TASK BRIEF: Once you find the line with "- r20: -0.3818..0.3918" in the data that follows, repeat it and every line after it exactly, through the line with "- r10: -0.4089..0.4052".

COLLECTED MATERIAL:
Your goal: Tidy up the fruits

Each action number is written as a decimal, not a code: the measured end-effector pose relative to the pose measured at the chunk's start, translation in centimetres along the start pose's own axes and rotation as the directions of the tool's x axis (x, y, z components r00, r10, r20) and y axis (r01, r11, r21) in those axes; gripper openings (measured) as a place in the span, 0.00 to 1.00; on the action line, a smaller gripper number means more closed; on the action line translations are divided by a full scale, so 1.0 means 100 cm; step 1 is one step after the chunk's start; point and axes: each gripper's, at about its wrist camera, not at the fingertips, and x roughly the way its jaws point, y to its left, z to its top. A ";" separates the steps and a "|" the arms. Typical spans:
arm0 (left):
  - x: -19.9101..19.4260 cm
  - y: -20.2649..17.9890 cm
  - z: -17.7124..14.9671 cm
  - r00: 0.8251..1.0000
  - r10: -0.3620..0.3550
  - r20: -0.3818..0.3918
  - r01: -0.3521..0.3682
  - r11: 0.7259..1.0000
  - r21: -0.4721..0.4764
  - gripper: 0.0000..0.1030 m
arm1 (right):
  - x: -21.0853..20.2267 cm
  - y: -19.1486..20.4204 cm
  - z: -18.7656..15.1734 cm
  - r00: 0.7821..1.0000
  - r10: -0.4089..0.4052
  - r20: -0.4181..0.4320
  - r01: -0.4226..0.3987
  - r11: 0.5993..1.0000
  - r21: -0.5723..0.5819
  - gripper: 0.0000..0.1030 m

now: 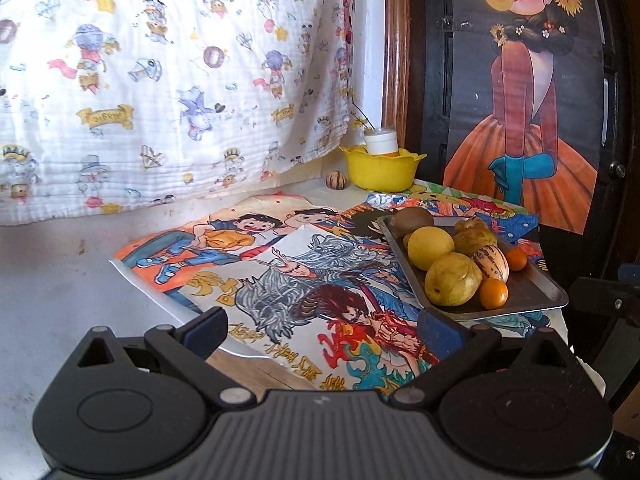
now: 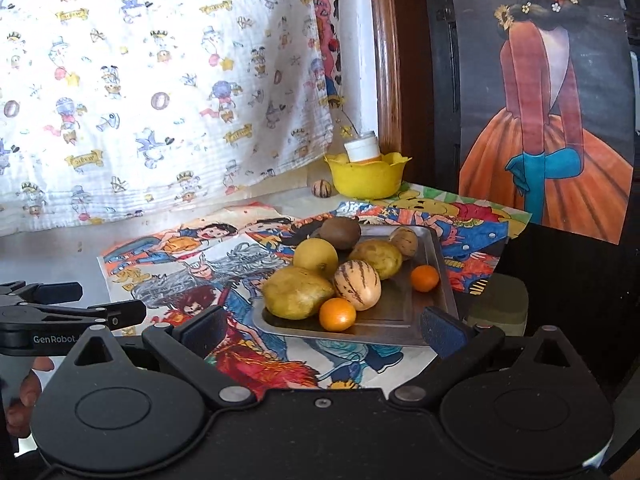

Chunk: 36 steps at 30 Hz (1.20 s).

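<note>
A metal tray (image 2: pixel 424 312) (image 1: pixel 532 292) holds several fruits: a kiwi (image 2: pixel 341 233), yellow-green round fruits (image 2: pixel 316 257), a striped melon (image 2: pixel 357 285), and two small oranges (image 2: pixel 337 314). One more striped fruit (image 2: pixel 321 189) lies on the table beside a yellow bowl (image 2: pixel 366 178) with a white jar in it. My right gripper (image 2: pixel 324 326) is open and empty, just before the tray's near edge. My left gripper (image 1: pixel 324 326) is open and empty, left of the tray; it also shows at the left in the right wrist view (image 2: pixel 100 300).
Colourful cartoon drawings (image 1: pixel 280 280) cover the table under the tray. A printed white cloth (image 1: pixel 160 80) hangs behind. A dark panel with a painted girl (image 1: pixel 524 120) stands at the right, past the table edge.
</note>
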 end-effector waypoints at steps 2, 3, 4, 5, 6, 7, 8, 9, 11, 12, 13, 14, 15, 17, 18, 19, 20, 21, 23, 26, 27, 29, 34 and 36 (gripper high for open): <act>-0.004 0.002 -0.002 1.000 -0.004 0.007 0.004 1.000 -0.001 1.00 | -0.002 0.004 -0.003 1.000 -0.003 0.003 0.003 1.000 0.000 0.99; -0.006 0.004 -0.002 1.000 -0.005 0.008 0.005 1.000 0.000 1.00 | -0.003 0.007 -0.005 1.000 -0.004 0.002 0.004 1.000 -0.003 0.99; -0.007 0.004 -0.003 1.000 -0.004 0.009 0.004 1.000 0.000 1.00 | -0.004 0.009 -0.007 1.000 -0.006 0.002 0.006 1.000 -0.007 0.99; -0.009 0.006 -0.004 1.000 -0.003 0.011 0.003 1.000 -0.001 1.00 | -0.005 0.012 -0.009 1.000 -0.008 0.003 0.008 1.000 -0.016 0.99; -0.010 0.007 -0.006 1.000 -0.004 0.012 0.004 1.000 -0.002 1.00 | -0.006 0.014 -0.011 1.000 -0.010 0.005 0.010 1.000 -0.024 0.99; -0.011 0.008 -0.007 1.000 -0.005 0.012 0.005 1.000 -0.004 1.00 | -0.007 0.017 -0.012 1.000 -0.012 0.009 0.013 0.999 -0.030 0.99; -0.012 0.009 -0.008 1.000 -0.007 0.013 0.007 1.000 -0.005 1.00 | -0.009 0.019 -0.014 1.000 -0.013 0.013 0.014 0.999 -0.035 0.99; -0.013 0.010 -0.010 1.000 -0.008 0.014 0.008 1.000 -0.006 1.00 | -0.010 0.020 -0.016 1.000 -0.013 0.016 0.014 0.999 -0.039 0.99; -0.015 0.012 -0.011 1.000 -0.014 0.020 0.014 1.000 -0.007 1.00 | -0.012 0.023 -0.019 1.000 -0.010 0.021 0.010 0.999 -0.041 0.99; -0.016 0.012 -0.012 1.000 -0.016 0.023 0.016 1.000 -0.006 1.00 | -0.012 0.023 -0.020 1.000 -0.009 0.023 0.010 0.999 -0.038 0.99; -0.018 0.012 -0.013 0.999 -0.018 0.029 0.018 1.000 -0.005 1.00 | -0.013 0.023 -0.021 1.000 -0.008 0.024 0.009 0.999 -0.034 0.99; -0.019 0.013 -0.013 0.999 -0.020 0.032 0.020 1.000 -0.004 1.00 | -0.013 0.023 -0.022 1.000 -0.008 0.023 0.009 0.999 -0.031 0.99; -0.020 0.013 -0.014 0.999 -0.021 0.035 0.021 1.000 -0.003 1.00 | -0.014 0.023 -0.022 1.000 -0.010 0.026 0.011 1.000 -0.025 0.99; -0.022 0.013 -0.016 0.999 -0.023 0.040 0.023 1.000 0.002 1.00 | -0.016 0.022 -0.024 0.999 -0.014 0.033 0.014 1.000 -0.013 0.99; -0.023 0.013 -0.016 0.999 -0.024 0.043 0.024 1.000 0.004 1.00 | -0.017 0.022 -0.024 0.999 -0.015 0.037 0.016 1.000 -0.006 0.99; -0.024 0.013 -0.017 0.999 -0.024 0.045 0.024 1.000 0.006 1.00 | -0.017 0.022 -0.025 0.999 -0.018 0.040 0.018 1.000 -0.001 0.99; -0.024 0.013 -0.018 0.999 -0.024 0.046 0.024 1.000 0.007 1.00 | -0.018 0.021 -0.025 0.999 -0.020 0.044 0.020 1.000 0.002 0.99; -0.024 0.013 -0.018 0.999 -0.024 0.046 0.024 1.000 0.006 1.00 | -0.018 0.021 -0.026 0.999 -0.023 0.048 0.023 1.000 0.004 0.99; -0.025 0.014 -0.019 0.998 -0.027 0.049 0.027 1.000 0.006 1.00 | -0.019 0.022 -0.028 0.998 -0.027 0.059 0.027 1.000 0.002 0.99; -0.026 0.014 -0.021 0.998 -0.031 0.053 0.030 1.000 0.006 1.00 | -0.020 0.023 -0.030 0.997 -0.028 0.071 0.028 1.000 -0.001 0.99; -0.026 0.014 -0.021 0.998 -0.033 0.055 0.033 0.999 0.007 1.00 | -0.020 0.023 -0.031 0.997 -0.027 0.077 0.027 1.000 -0.004 0.99; -0.026 0.014 -0.022 0.998 -0.036 0.059 0.036 0.999 0.007 1.00 | -0.020 0.024 -0.032 0.996 -0.026 0.083 0.026 1.000 -0.008 0.99; -0.025 0.015 -0.023 0.997 -0.045 0.064 0.044 0.999 0.007 1.00 | -0.020 0.025 -0.033 0.996 -0.027 0.084 0.028 1.000 -0.009 0.99; -0.025 0.015 -0.023 0.997 -0.046 0.065 0.046 0.999 0.008 1.00 | -0.020 0.026 -0.034 0.996 -0.022 0.090 0.023 1.000 -0.016 0.99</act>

SOLUTION TO THE PROBLEM:
  - r20: -0.3818..0.3918
  - r01: -0.3521..0.3682
  - r11: 0.7259..1.0000
  - r21: -0.4721..0.4764
  - gripper: 0.0000..0.1030 m
arm1 (right):
  - x: -21.0853..20.2267 cm
  - y: -19.1486..20.4204 cm
  - z: -18.7656..15.1734 cm
  - r00: 0.7821..1.0000
  - r10: -0.4089..0.4052

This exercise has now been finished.